■ **WHAT NEEDS TO BE DONE**: Each line from the one containing "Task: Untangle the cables" through the last line of the data below should be printed exactly, please, with any pictures omitted.

■ **RECORDS TO USE**:
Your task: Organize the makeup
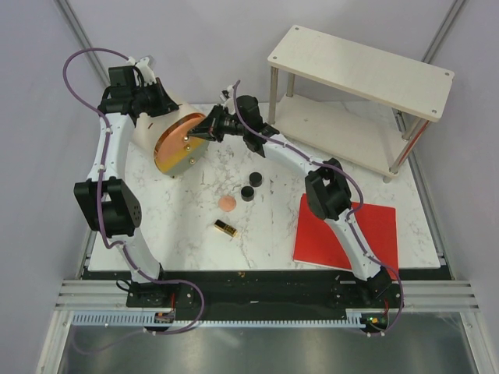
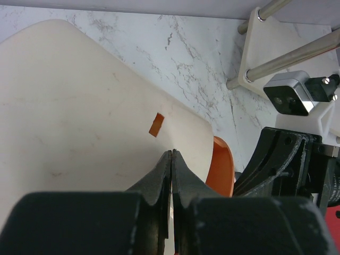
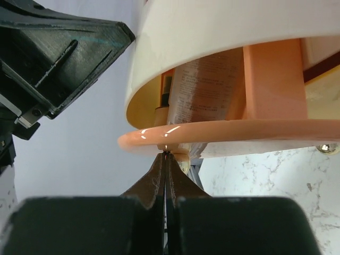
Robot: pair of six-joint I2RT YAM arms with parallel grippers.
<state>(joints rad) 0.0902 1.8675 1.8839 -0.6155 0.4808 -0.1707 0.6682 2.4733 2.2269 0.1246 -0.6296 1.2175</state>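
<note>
Makeup compacts (image 1: 256,178) – two | puff (image 1: 226,203) – one | lipstick (image 1: 225,227) – one | left gripper (image 2: 171,154), right gripper (image 3: 166,155) – jaws closed at case (image 1: 175,144)

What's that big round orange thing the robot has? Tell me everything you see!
The case is round, with a smooth cream dome shell, a glossy orange rim and small gold knobs, all plastic-looking. It is tipped on its side at the back left of the marble table. Through a gap between shell and rim, a printed tube shows inside. The left hand, shut, seems to pinch the cream shell. The right hand, also shut, touches the orange rim with its tips.
</note>
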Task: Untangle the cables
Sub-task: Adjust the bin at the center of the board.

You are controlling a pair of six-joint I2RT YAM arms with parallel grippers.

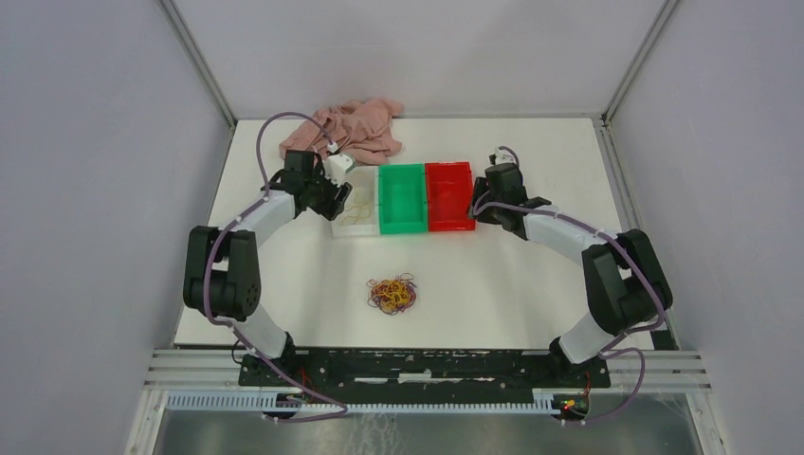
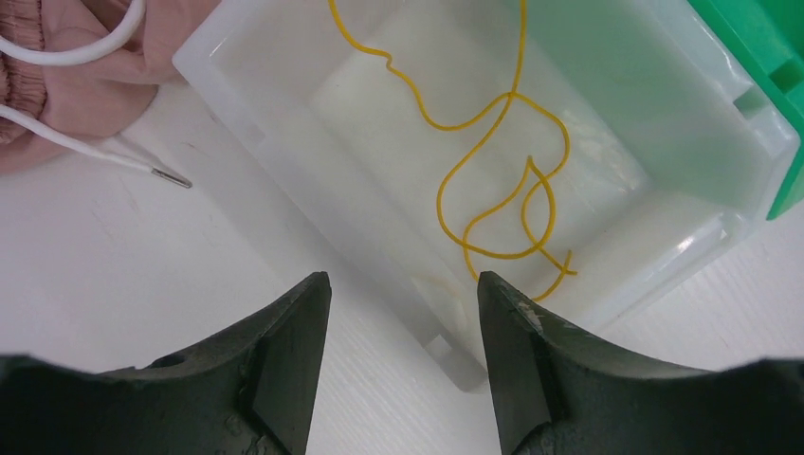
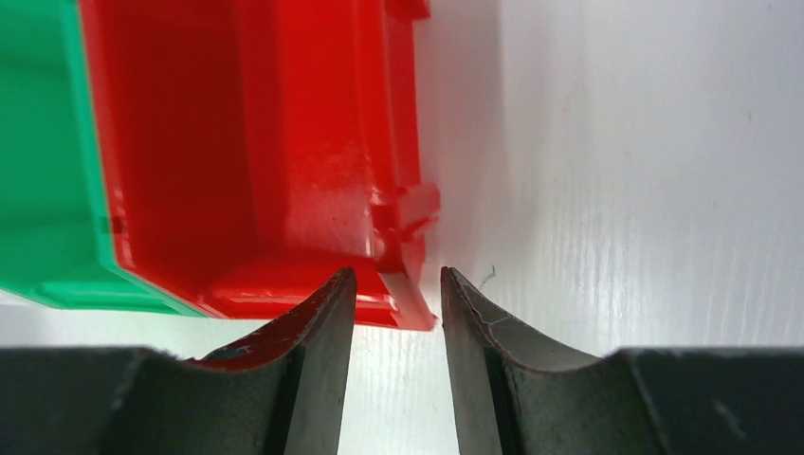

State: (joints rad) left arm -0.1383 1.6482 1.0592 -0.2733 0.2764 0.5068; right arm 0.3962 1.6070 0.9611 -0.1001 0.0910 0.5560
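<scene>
Cables point(image 1: 392, 294) lie tangled on the surface point(image 1: 512, 284), well apart from the bins; one yellow strand point(image 2: 502, 180) lies in the white bin point(image 2: 303, 161). Left pincer point(image 2: 403, 284) hangs over that bin's wall, jaws wide, empty. Right pincer point(image 3: 398, 280), narrower and empty, hangs at a corner of the red bin point(image 3: 237, 142).

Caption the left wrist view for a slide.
Open left fingers poised above the white bin's edge; one curly yellow cable lies inside, pink garment and drawstring upper left.
</scene>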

■ **ANSWER FOR THE TASK**:
Task: Untangle the cables
Sub-task: Adjust the bin at the center of the board.

You are controlling a pair of six-joint I2RT YAM arms with parallel grippers.


State: (joints rad) left arm -0.1383 1.6482 1.0592 -0.2733 0.2764 0.5068; right arm 0.3962 1.6070 0.9611 -0.1001 0.0910 0.5560
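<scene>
Cables point(image 1: 392, 294) lie tangled on the surface point(image 1: 512, 284), well apart from the bins; one yellow strand point(image 2: 502, 180) lies in the white bin point(image 2: 303, 161). Left pincer point(image 2: 403, 284) hangs over that bin's wall, jaws wide, empty. Right pincer point(image 3: 398, 280), narrower and empty, hangs at a corner of the red bin point(image 3: 237, 142).

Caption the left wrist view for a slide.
Open left fingers poised above the white bin's edge; one curly yellow cable lies inside, pink garment and drawstring upper left.
</scene>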

No additional output will be produced.